Oskaloosa.com

January 28, 2014

New moon makes rare second appearance twice this year

By MATT MILNER
Courier staff writer

---- — OTTUMWA — Is there a name for the inverse of the Blue Moon, a month in which there are two new moons? It’s a good question to be asking because it will happen not just once, but twice in 2014.

Dr. Steven Spangler, an astronomy professor at the University of Iowa, says no. But it is unusual.

“This year, what’s happening is we had a new moon on the first of January, New Year’s Day, and then on January 30,” he said. “Then again on March 1 and March 30. That’s really rare.”

So rare, in fact, that when first asked about it Spangler thought, “this can’t happen at all.”

The lunar calendar and the one we use to mark the year are related, but not precisely. Calendar months have 30 or 31 days most of the time. February is the odd one with 28 or 29 days, depending on the year. The lunar cycle, called the synodic period, takes 29.5 days, so it’s offset just a bit from the monthly calendar.

“Pick any one phase of the moon and the period of time between one phase and the next time is shorter than the calendar month,” Spangler said.

The result is that phases of the moon meander through the year. The first full moon of 2014 was Jan. 16. By the end of the year it will peak earlier in the month, arriving on Dec. 6.

If things line up just right, you wind up with two new moons in a month. The same goes for full moons or any other phase. And since the second new moon of January takes place just before February (the only month that closely matches up with the lunar cycle) begins, the same thing will happen in March.

The multiple months with multiple new moons isn’t the only thing drawing attention. The sun is also much quieter than usual. While the light we notice doesn’t vary all that much, the sun’s activity does.

“The sun has a heartbeat of about 11 years,” Spangler said. “It’s like a human heartbeat. There’s variation to it.”

Such variations in activity have been observed in other sun-like stars. Spangler said it appears to be “a basic property of middle-aged stars.”

Solar weather, which can produce flares and massive explosions called coronal mass ejections, tends to pick up at the peak of the 11-year cycle. But that’s not happening right now.
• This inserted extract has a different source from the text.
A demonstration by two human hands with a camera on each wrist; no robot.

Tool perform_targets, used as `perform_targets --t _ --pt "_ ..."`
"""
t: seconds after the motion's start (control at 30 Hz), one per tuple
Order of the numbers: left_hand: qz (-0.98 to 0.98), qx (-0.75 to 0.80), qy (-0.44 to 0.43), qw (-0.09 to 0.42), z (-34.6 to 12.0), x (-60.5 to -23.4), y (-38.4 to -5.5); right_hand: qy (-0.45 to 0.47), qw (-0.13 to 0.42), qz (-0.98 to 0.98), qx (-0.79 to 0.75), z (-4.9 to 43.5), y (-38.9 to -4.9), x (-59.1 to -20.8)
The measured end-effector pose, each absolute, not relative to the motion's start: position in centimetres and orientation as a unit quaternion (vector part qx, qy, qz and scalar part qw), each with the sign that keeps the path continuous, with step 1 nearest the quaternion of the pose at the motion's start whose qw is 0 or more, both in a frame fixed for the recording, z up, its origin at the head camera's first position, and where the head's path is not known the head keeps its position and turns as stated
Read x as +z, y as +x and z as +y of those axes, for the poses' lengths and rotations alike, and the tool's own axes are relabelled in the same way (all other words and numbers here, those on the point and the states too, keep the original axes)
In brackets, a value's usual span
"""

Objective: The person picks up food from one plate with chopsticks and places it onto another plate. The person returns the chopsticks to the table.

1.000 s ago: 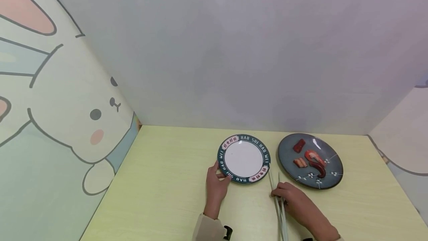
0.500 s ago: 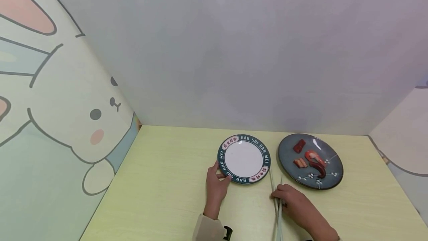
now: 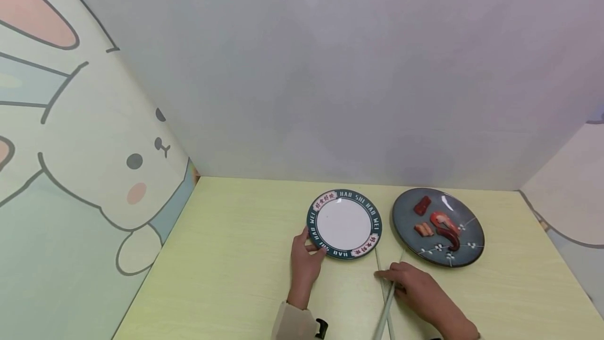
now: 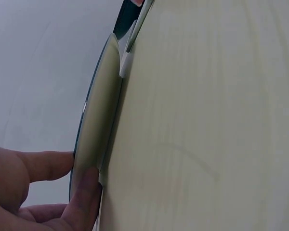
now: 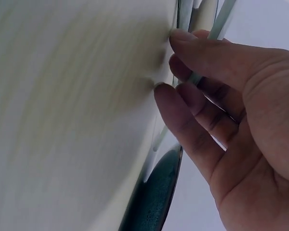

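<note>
My left hand (image 3: 306, 262) grips the near left rim of a small white plate (image 3: 343, 224) with a dark green lettered border. In the left wrist view, the thumb and fingers lie on either side of the plate's edge (image 4: 98, 110), which is slightly tilted off the table. My right hand (image 3: 417, 286) holds a pale green chopstick (image 3: 384, 315) among its fingers, just right of that plate. A second chopstick (image 3: 379, 260) lies crossed under it on the table, near the fingertips. Part of the held chopstick (image 5: 224, 18) is hidden by the fingers in the right wrist view.
Right of the white plate sits a larger dark grey plate (image 3: 405, 219) carrying a dark red piece (image 3: 422, 205), a striped piece (image 3: 423, 229), a shrimp-like piece (image 3: 441, 218) and a curled dark piece (image 3: 451, 239). A wall (image 3: 302, 93) rises behind the pale yellow table (image 3: 236, 245).
The chopsticks have spread apart and now cross, the held one's near end swinging left. My right fingertips have shifted slightly left. The left hand and both plates have stayed put.
</note>
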State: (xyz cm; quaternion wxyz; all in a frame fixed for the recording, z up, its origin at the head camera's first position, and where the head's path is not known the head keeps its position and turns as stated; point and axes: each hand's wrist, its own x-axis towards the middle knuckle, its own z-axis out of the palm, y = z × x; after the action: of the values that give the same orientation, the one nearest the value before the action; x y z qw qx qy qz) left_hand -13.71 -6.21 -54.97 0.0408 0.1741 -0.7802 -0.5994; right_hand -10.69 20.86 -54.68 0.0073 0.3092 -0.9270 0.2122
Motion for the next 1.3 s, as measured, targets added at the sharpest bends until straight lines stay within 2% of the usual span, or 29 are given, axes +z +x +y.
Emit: perform_targets --t 0.2,0.4,1.07,1.3 --pt "-0.782 -0.598 0.173 0.041 -6.2 -55.0 -13.7 0.31 0.054 -0.926 0.209 21.0 -10.6 -54.6" --pt "-0.781 -0.598 0.175 0.039 -6.3 -55.1 -13.7 0.328 0.07 -0.912 0.238 21.6 -10.8 -54.8" --pt "-0.78 -0.6 0.17 0.05 -6.2 -55.2 -13.6 0.319 0.009 -0.923 0.213 22.1 -10.9 -54.9" --pt "-0.782 -0.598 0.168 0.051 -6.2 -55.3 -13.7 0.327 0.037 -0.926 0.188 22.1 -10.5 -55.0"
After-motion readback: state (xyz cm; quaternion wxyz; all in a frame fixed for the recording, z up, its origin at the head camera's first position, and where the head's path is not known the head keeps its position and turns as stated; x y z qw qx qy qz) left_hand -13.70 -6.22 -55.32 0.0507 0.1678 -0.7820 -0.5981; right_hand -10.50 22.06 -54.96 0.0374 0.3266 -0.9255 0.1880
We’re at or near the peak, and there’s just not much going on.

Sunspot activity during the last solar maximum was measured at approximately double the current activity. And the most recent solar minimum was even wimpier.

“The present maximum is low. The previous minimum was really low,” said Spangler.

But something else is happening, too. There appears to be a multi-decadal cycle in the sun’s activity. In 1958, the solar maximum was about three-and-a-half times as busy as it is now. The maximums have declined since.

Why? Spangler said there really isn’t a good answer.

“We don’t know what causes that.”

The lack of activity has led to some speculation that this could mirror the start of the Maunder Minimum, a period of extraordinarily low solar activity. If the 11-year cycle is a mood swing from a middle-aged star, the Maunder Minimum was a full-blown midlife crisis.

The minimum had profound effects on the Earth, where temperatures dropped enough to give the period the nickname, “The Little Ice Age.” But speculation that solar activity could be leading into a similar lull is just that right now: speculation.

Spangler puts little faith in it. Predicting solar activity is tricky. The best models from 2006 predicted an unusually active solar maximum, a prediction we now know was way off the mark.